/---

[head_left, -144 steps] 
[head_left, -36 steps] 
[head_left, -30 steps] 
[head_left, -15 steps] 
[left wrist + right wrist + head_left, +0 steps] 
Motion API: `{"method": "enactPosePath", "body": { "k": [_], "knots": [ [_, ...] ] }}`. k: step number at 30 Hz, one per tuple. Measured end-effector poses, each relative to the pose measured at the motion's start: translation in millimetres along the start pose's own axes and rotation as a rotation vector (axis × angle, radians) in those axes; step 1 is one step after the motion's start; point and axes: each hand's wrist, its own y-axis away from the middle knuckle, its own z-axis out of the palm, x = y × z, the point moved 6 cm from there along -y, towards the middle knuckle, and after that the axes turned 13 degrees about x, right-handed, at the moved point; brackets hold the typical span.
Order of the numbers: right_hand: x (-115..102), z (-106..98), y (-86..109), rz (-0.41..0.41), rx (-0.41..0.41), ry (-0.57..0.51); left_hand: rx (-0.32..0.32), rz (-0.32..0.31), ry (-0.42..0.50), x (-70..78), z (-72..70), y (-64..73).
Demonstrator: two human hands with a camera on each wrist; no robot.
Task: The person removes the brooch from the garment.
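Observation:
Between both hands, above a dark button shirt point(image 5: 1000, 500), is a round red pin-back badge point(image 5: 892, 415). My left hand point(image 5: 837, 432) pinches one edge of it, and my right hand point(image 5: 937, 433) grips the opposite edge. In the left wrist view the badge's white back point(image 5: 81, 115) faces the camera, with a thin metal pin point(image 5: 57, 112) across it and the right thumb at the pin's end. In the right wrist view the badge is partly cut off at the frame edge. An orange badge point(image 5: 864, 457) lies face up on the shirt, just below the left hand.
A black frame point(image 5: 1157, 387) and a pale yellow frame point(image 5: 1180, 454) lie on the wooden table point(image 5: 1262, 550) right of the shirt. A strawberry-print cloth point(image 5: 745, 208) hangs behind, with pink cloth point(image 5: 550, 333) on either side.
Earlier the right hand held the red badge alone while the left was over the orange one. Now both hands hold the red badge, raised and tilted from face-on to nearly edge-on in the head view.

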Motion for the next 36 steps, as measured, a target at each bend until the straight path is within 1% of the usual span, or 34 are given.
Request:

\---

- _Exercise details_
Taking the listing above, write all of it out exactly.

- _Written answer_
[head_left, -144 steps] 
[head_left, -36 steps] 
[head_left, -30 steps] 
[head_left, -15 steps] 
[left wrist + right wrist + head_left, +0 steps] 
Motion API: `{"method": "enactPosePath", "body": { "k": [_], "knots": [ [_, ...] ] }}`. k: step number at 30 Hz, one per tuple. Measured end-effector poses, each relative to the pose measured at the motion's start: translation in millimetres along the start pose's own axes and rotation as a rotation vector (axis × angle, radians) in those axes; step 1 is one step after the motion's start; point and axes: each hand's wrist, its own y-axis away from the middle knuckle, its own z-axis out of the palm, x = y × z, the point moved 6 cm from there along -y, towards the middle knuckle, and after that the axes turned 13 degrees about x, right-handed, at the moved point; brackets hold the typical span.
Order of the numbers: right_hand: x (-115..102), z (-106..98), y (-86..109), rz (-0.41..0.41), rx (-0.41..0.41), ry (-0.57..0.51); left_hand: rx (-0.32..0.32), rz (-0.32..0.31), ry (-0.42..0.50), x (-70..78), z (-72..70), y (-64..73).
Demonstrator: two human hands with a camera on each wrist; no robot.
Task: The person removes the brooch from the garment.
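Observation:
Between both hands, above a dark button shirt point(image 5: 1000, 500), is a round red pin-back badge point(image 5: 892, 415). My left hand point(image 5: 837, 432) pinches one edge of it, and my right hand point(image 5: 937, 433) grips the opposite edge. In the left wrist view the badge's white back point(image 5: 81, 115) faces the camera, with a thin metal pin point(image 5: 57, 112) across it and the right thumb at the pin's end. In the right wrist view the badge is partly cut off at the frame edge. An orange badge point(image 5: 864, 457) lies face up on the shirt, just below the left hand.
A black frame point(image 5: 1157, 387) and a pale yellow frame point(image 5: 1180, 454) lie on the wooden table point(image 5: 1262, 550) right of the shirt. A strawberry-print cloth point(image 5: 745, 208) hangs behind, with pink cloth point(image 5: 550, 333) on either side.
Earlier the right hand held the red badge alone while the left was over the orange one. Now both hands hold the red badge, raised and tilted from face-on to nearly edge-on in the head view.
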
Motion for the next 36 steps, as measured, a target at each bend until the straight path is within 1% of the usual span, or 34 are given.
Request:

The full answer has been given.